With the expansion of the road network in the USA and the emergence of motorized individual transport, the railroad transported fewer and fewer goods and people, which from the 1960s onwards made the large railroad networks in North America increasingly unprofitable and subsequently led to several bankruptcies and mergers of the railway companies. In 1968 the PRR merged with the New York Central Railroad to form Penn Central , which was insolvent two years later and in 1976 passed into the possession of the state rescue company Conrail along with other railway companies , including the railway division of the Reading Company (formerly Philadelphia and Reading Railway ) . In the course of consolidation in freight traffic, Conrail downgraded the routes west of the Susquehanna in favor of the Reading Company connections east of Harrisburg; the Enola Yard was largely bypassed. The flat stations with their humps were shut down in Enola to 1993 and shunting only to a lesser extent exclusively by means of shunting carried out (flat switching) .

Norfolk Southern 1999

The tracks of the Enola Yard of Norfolk Southern 2012, with the
Susquehanna River in the background

After the split of Conrail in 1999, the Enola Yard was taken over with a large part of the former PRR lines by the Norfolk Southern Railway , which reinvested in the railway facilities with the increase in freight traffic on the east-west connections at the beginning of the 21st century.
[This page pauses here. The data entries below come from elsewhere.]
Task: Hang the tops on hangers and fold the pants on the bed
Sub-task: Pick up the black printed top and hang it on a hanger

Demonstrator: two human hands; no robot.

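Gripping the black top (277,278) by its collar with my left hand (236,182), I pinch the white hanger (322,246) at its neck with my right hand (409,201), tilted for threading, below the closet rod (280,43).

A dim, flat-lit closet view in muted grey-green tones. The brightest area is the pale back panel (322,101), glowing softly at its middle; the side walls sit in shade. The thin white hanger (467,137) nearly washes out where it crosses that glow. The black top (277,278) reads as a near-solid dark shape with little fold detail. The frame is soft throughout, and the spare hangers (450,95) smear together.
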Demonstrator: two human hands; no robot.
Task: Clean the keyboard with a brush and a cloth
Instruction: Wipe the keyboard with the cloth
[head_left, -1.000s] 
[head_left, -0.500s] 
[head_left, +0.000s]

A modernized flat station with 16 directional tracks on the north side of the area has been in operation again since 2003, with a daily capacity of around 1200 freight wagons. In 2005 all operated track groups had a total of 79 tracks, the former flat station for traffic in the east direction with its 44 direction tracks is now completely dismantled and wasteland. Norfolk Southern continues to operate a maintenance area for diesel locomotives in the center of Enola Yard , which is located near the old roundhouse; the old turntable is still there.

The former marshalling yard in the city center of Harrisburg was converted into a container terminal by Norfolk Southern and is now used for handling intermodal freight traffic between rail and road traffic .

See also

literature

Web links

Commons : Enola Yard  - collection of images, videos and audio files

Individual evidence

  1. ^ David Lillard: Appalachian Trail Names: Origins of Place Names Along the AT. Stackpole Books, 2002, ISBN 0-8117-2672-X , p. 38.
  2. ^ A b The Fairview Yard, Northern Central and PRR In: Railroad Gazette. Vol. 36, No. 16, 1904, pp. 284 f.
  3. ^ Harrisburg Terminal: Enola Yard. Michael Froio Photography; accessed on July 28, 2019.
  4. ^ A b c d Michael Rhodes: North American Railyards. Voyageur Press, 2014, ISBN 978-0-7603-4609-9 , pp. 207-209.
  5. ^ Mitchell Deaver: Transatlantic Railwayman. AuthorHouse, 2015, ISBN 978-1-5049-2056-8 , eBook without page numbers (Chapter 5: Enola).
  6. Jerry L. Gleason: As the Enola Yard turns 100, it is once again gaining steam. Brotherhood of Locomotive Engineers and Trainmen, Jan. 11, 2005; accessed on July 28, 2019.
  7. David DeKok: Harrisburg's historic Enola Yard is railroad hub. Brotherhood of Locomotive Engineers and Trainmen, October 13, 2003; accessed on July 28, 2019.
  8. David DeKok: NS makes improvements at historic Harrisburg yard. Brotherhood of Locomotive Engineers and Trainmen, October 6, 2003; accessed on July 28, 2019.
  9. ^ Norfolk Southern Harrisburg Yard. Norfolk Southern Corp .; accessed on July 28, 2019.